What you should do> In the data below, find the line containing "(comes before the", then set down that line and every later line up to and including the line containing "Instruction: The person", exactly.

Exercise data>
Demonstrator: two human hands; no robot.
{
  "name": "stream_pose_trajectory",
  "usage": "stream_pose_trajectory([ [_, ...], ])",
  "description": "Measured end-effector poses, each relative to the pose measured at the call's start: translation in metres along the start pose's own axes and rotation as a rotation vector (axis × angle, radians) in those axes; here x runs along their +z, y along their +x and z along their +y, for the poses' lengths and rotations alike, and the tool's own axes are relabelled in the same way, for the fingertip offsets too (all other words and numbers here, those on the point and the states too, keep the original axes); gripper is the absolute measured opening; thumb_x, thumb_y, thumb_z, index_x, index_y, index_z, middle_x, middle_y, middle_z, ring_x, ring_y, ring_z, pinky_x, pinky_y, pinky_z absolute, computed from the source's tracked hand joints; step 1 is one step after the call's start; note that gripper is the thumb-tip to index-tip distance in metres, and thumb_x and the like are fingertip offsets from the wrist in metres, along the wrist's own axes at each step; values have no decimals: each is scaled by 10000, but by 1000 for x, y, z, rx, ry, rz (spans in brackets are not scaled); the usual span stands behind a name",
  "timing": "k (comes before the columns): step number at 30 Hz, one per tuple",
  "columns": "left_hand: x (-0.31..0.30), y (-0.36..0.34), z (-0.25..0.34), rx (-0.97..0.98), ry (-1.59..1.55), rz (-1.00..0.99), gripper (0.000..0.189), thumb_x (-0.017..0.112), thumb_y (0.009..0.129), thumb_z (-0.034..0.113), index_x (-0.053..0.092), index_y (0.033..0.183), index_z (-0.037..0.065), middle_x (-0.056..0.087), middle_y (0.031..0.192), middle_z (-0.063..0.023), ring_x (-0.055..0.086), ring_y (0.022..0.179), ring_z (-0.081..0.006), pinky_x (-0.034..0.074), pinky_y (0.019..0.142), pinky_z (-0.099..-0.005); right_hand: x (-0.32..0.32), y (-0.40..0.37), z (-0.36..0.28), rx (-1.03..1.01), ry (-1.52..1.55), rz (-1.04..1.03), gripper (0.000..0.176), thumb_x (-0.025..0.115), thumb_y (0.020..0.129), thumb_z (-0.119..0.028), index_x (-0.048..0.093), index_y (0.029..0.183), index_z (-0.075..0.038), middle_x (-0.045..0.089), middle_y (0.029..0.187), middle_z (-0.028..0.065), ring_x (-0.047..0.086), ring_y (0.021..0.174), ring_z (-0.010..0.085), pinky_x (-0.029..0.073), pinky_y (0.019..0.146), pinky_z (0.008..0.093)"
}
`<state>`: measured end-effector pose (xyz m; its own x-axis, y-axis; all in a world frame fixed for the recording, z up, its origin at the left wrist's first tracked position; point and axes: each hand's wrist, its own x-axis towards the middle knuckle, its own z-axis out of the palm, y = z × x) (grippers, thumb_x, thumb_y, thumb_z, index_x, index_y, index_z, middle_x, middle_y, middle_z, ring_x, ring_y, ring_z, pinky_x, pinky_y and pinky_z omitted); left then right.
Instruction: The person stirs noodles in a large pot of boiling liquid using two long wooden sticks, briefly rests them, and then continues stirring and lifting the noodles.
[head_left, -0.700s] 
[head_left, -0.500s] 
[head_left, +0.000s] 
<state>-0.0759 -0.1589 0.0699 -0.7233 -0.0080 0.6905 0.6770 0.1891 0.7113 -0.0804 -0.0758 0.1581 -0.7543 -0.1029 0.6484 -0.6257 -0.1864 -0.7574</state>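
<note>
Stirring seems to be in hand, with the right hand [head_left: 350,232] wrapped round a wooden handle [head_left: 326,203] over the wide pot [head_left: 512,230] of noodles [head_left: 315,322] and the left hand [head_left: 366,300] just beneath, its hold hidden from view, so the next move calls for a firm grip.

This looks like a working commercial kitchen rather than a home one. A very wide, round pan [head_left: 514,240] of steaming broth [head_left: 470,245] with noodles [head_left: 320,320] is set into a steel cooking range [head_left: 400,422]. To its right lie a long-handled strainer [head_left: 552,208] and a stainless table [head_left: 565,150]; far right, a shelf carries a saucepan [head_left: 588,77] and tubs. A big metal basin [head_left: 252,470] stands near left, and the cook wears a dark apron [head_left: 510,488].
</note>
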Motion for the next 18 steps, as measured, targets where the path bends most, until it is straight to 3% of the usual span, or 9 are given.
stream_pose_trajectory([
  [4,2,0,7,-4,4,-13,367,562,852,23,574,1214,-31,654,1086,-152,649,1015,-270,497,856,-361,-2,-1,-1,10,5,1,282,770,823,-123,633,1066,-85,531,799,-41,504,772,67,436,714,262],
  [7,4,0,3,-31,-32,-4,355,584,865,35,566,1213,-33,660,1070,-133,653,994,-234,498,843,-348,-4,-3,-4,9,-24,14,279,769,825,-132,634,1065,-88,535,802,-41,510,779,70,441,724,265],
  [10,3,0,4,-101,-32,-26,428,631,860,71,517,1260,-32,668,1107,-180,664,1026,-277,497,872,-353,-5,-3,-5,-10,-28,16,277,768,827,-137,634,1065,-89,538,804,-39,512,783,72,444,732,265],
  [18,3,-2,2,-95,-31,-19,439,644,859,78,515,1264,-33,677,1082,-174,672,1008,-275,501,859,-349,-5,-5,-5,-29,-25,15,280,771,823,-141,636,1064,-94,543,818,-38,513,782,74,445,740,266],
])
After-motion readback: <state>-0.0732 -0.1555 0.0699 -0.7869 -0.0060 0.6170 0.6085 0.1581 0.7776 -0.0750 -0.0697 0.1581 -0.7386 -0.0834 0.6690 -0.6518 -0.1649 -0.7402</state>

Task answer>
  "timing": "k (comes before the columns): step number at 30 Hz, one per tuple",
  "columns": "left_hand: x (-0.31..0.30), y (-0.36..0.34), z (-0.25..0.34), rx (-0.97..0.98), ry (-1.59..1.55), rz (-1.00..0.99), gripper (0.000..0.189), thumb_x (-0.017..0.112), thumb_y (0.009..0.129), thumb_z (-0.034..0.113), index_x (-0.053..0.092), index_y (0.033..0.183), index_z (-0.037..0.065), middle_x (-0.056..0.087), middle_y (0.031..0.192), middle_z (-0.063..0.023), ring_x (-0.055..0.086), ring_y (0.022..0.179), ring_z (-0.081..0.006), pinky_x (-0.034..0.074), pinky_y (0.019..0.142), pinky_z (-0.099..-0.005); right_hand: x (-0.32..0.32), y (-0.40..0.37), z (-0.36..0.28), rx (-1.03..1.01), ry (-1.52..1.55), rz (-1.04..1.03), gripper (0.000..0.176), thumb_x (-0.025..0.115), thumb_y (0.020..0.129), thumb_z (-0.119..0.028), index_x (-0.048..0.093), index_y (0.029..0.183), index_z (-0.075..0.038), middle_x (-0.045..0.089), middle_y (0.029..0.187), middle_z (-0.028..0.065), ring_x (-0.047..0.086), ring_y (0.021..0.174), ring_z (-0.010..0.085), pinky_x (-0.029..0.073), pinky_y (0.019..0.146), pinky_z (0.008..0.093)"
}
`<state>`: measured end-effector pose (xyz m; its own x-axis, y-axis; all in a world frame fixed for the recording, z up, its origin at the left wrist's first tracked position; point and axes: each hand's wrist, its own x-axis towards the middle knuckle, its own z-axis out of the palm, y = z × x) (grippers, thumb_x, thumb_y, thumb_z, index_x, index_y, index_z, middle_x, middle_y, middle_z, ring_x, ring_y, ring_z, pinky_x, pinky_y and pinky_z omitted); left then right.
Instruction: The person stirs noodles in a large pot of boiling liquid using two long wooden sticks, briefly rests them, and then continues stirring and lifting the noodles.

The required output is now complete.